**REQUIRED WORK**
When you copy the listing, skip the images and return each line verbatim.

**DATA**
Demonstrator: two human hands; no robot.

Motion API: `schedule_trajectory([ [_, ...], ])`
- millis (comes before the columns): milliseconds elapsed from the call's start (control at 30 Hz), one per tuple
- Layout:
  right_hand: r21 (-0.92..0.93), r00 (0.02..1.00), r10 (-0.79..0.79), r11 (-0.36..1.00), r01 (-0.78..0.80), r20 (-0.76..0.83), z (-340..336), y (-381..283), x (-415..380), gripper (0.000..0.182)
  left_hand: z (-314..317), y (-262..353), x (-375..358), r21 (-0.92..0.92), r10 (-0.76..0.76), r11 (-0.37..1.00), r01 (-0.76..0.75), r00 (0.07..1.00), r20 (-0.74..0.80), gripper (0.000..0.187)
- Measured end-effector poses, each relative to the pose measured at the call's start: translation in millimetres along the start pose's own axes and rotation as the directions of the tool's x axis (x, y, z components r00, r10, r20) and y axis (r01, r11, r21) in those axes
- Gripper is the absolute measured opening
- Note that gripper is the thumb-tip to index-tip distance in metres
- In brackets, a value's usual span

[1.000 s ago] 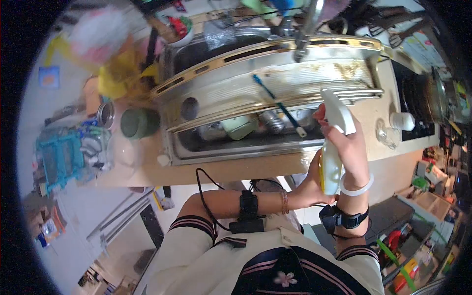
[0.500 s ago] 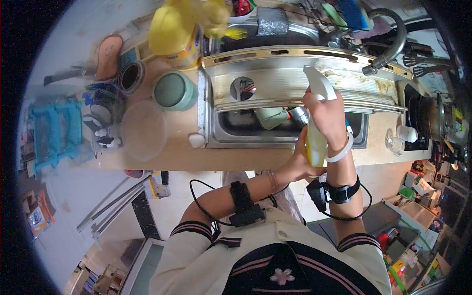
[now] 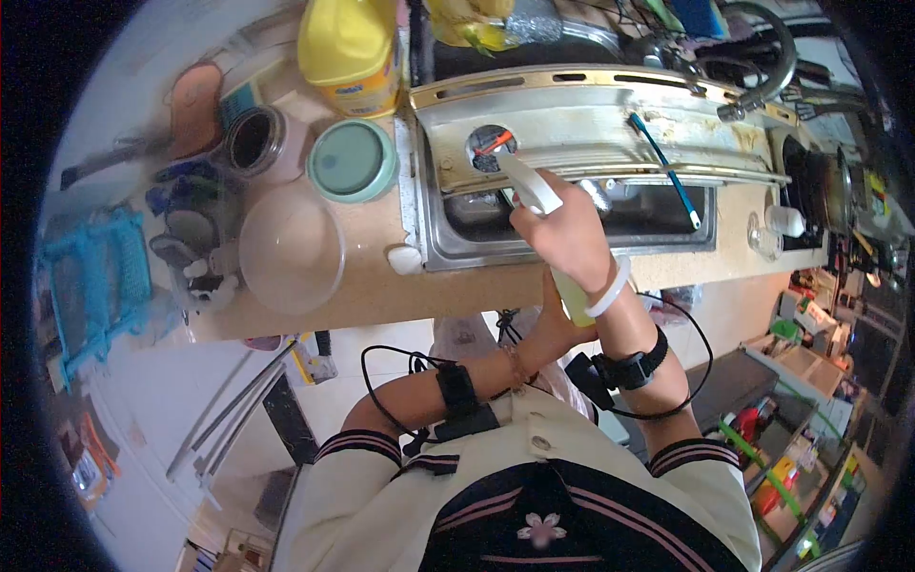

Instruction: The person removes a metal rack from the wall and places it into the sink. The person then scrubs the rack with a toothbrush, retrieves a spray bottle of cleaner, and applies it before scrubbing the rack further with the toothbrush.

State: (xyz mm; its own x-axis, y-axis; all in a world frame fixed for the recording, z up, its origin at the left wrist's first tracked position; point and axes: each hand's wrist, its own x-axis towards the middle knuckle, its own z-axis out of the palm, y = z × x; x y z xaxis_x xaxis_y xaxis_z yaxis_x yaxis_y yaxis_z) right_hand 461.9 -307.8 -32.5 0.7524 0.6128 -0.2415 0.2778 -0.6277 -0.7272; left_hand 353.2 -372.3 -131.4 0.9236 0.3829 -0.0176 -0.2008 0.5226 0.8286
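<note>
A spray bottle (image 3: 572, 300) with a white trigger head and yellowish liquid is between my two hands, tilted to the left over the sink's front edge. My right hand (image 3: 570, 236) is wrapped round its neck at the trigger. Lower down, my left hand (image 3: 558, 329) grips the bottle's base, partly hidden behind the right wrist. The nozzle points toward a long metal panel (image 3: 572, 124), stained brown in places, that leans across the sink (image 3: 438, 255). On the panel's right half lies a slim blue toothbrush-like brush (image 3: 664, 172), its white end reaching over the basin.
Left on the counter stand a green-lidded tub (image 3: 353, 160), a yellow jug (image 3: 348, 57), an open jar (image 3: 255, 141) and a translucent round lid or bowl (image 3: 292, 250). A curved faucet (image 3: 777, 81) is at the back right. A pot (image 3: 834, 195) sits farther right.
Both hands have moved left with the spray bottle, and its head now leans further left. The blue brush, mostly hidden before, is now in plain sight. The head view has shifted.
</note>
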Motion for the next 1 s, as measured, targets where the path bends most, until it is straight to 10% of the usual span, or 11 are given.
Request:
schedule_trajectory([
  [200, 0.064, 0.970, 0.171, 0.985, -0.162, -0.176, -22, 34, -42, 0.034, 8, 9, -30, -0.075, -0.297, 0.940, 0.333, 0.908, 0.296, 0.113],
  [333, 0.106, 0.930, 0.250, 0.968, -0.229, -0.269, -29, 53, -60, 0.025, 9, -46, -41, 0.412, -0.127, 0.911, -0.017, 0.939, 0.319, 0.124],
  [600, 0.339, 0.794, 0.356, 0.919, -0.202, -0.492, -61, 109, -79, 0.021, 20, -44, -19, 0.439, -0.427, 0.865, 0.243, 0.817, 0.388, 0.119],
  [767, 0.487, 0.748, 0.442, 0.854, -0.183, -0.494, -81, 131, -89, 0.017, 32, -44, 8, 0.544, -0.391, 0.835, 0.082, 0.783, 0.484, 0.115],
  [1000, 0.529, 0.641, 0.446, 0.846, -0.072, -0.625, -127, 184, -106, 0.022, 82, -65, 15, 0.361, -0.578, 0.816, 0.452, 0.600, 0.554, 0.116],
])
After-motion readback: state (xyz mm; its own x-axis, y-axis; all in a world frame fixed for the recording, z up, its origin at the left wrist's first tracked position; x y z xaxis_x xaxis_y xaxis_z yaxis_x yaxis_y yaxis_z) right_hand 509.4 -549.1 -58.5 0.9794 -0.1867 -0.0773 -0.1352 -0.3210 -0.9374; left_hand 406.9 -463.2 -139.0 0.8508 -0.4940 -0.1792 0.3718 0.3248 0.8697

**RESULT OF THE TASK**
Demonstrator: two human hands; no robot.

Motion API: `schedule_trajectory([ [_, ...], ])`
- millis (comes before the columns): milliseconds elapsed from the call's start (control at 30 Hz), one per tuple
- Layout:
  right_hand: r21 (-0.92..0.93), r00 (0.02..1.00), r10 (-0.79..0.79), r11 (-0.36..1.00), r01 (-0.78..0.80), r20 (-0.76..0.83), z (-340..336), y (-381..283), x (-415..380), gripper (0.000..0.182)
  left_hand: z (-314..317), y (-262..353), x (-375..358), r21 (-0.92..0.92), r10 (-0.76..0.76), r11 (-0.37..1.00), r01 (-0.76..0.75), r00 (0.07..1.00), r20 (-0.74..0.80), gripper (0.000..0.187)
- Measured end-effector poses, each relative to the pose measured at the call's start: translation in millimetres along the start pose's own axes and rotation as the directions of the tool's x axis (x, y, z components r00, r10, r20) and y axis (r01, r11, r21) in those axes
- Gripper is the absolute measured opening
- Note that gripper is the thumb-tip to index-tip distance in metres
- In brackets, a value's usual span

[1.000 s ago] 
[0.500 s ago] 
[now] 

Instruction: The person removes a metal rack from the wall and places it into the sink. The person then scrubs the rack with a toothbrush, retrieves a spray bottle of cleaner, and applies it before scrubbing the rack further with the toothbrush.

State: (xyz mm; its own x-axis, y-axis; all in a world frame fixed for the recording, z up, its origin at the left wrist's first tracked position; point and axes: each hand's wrist, its own x-axis towards the middle knuckle, its own z-axis out of the palm, y = z × x; x y z xaxis_x xaxis_y xaxis_z yaxis_x yaxis_y yaxis_z) right_hand 461.9 -307.8 -32.5 0.7524 0.6128 -0.2415 0.2778 -0.6277 -0.7272; left_hand 353.2 -372.3 -131.4 0.9236 0.3829 -0.0176 -0.2008 0.5226 0.8286
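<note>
A spray bottle (image 3: 572, 300) with a white trigger head and yellowish liquid is between my two hands, tilted to the left over the sink's front edge. My right hand (image 3: 570, 236) is wrapped round its neck at the trigger. Lower down, my left hand (image 3: 558, 329) grips the bottle's base, partly hidden behind the right wrist. The nozzle points toward a long metal panel (image 3: 572, 124), stained brown in places, that leans across the sink (image 3: 438, 255). On the panel's right half lies a slim blue toothbrush-like brush (image 3: 664, 172), its white end reaching over the basin.
Left on the counter stand a green-lidded tub (image 3: 353, 160), a yellow jug (image 3: 348, 57), an open jar (image 3: 255, 141) and a translucent round lid or bowl (image 3: 292, 250). A curved faucet (image 3: 777, 81) is at the back right. A pot (image 3: 834, 195) sits farther right.
Both hands have moved left with the spray bottle, and its head now leans further left. The blue brush, mostly hidden before, is now in plain sight. The head view has shifted.
</note>
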Motion for the next 1 s, as measured, targets where the path bends most, until it is straight to 10% of the usual span, or 11 are given.
Request:
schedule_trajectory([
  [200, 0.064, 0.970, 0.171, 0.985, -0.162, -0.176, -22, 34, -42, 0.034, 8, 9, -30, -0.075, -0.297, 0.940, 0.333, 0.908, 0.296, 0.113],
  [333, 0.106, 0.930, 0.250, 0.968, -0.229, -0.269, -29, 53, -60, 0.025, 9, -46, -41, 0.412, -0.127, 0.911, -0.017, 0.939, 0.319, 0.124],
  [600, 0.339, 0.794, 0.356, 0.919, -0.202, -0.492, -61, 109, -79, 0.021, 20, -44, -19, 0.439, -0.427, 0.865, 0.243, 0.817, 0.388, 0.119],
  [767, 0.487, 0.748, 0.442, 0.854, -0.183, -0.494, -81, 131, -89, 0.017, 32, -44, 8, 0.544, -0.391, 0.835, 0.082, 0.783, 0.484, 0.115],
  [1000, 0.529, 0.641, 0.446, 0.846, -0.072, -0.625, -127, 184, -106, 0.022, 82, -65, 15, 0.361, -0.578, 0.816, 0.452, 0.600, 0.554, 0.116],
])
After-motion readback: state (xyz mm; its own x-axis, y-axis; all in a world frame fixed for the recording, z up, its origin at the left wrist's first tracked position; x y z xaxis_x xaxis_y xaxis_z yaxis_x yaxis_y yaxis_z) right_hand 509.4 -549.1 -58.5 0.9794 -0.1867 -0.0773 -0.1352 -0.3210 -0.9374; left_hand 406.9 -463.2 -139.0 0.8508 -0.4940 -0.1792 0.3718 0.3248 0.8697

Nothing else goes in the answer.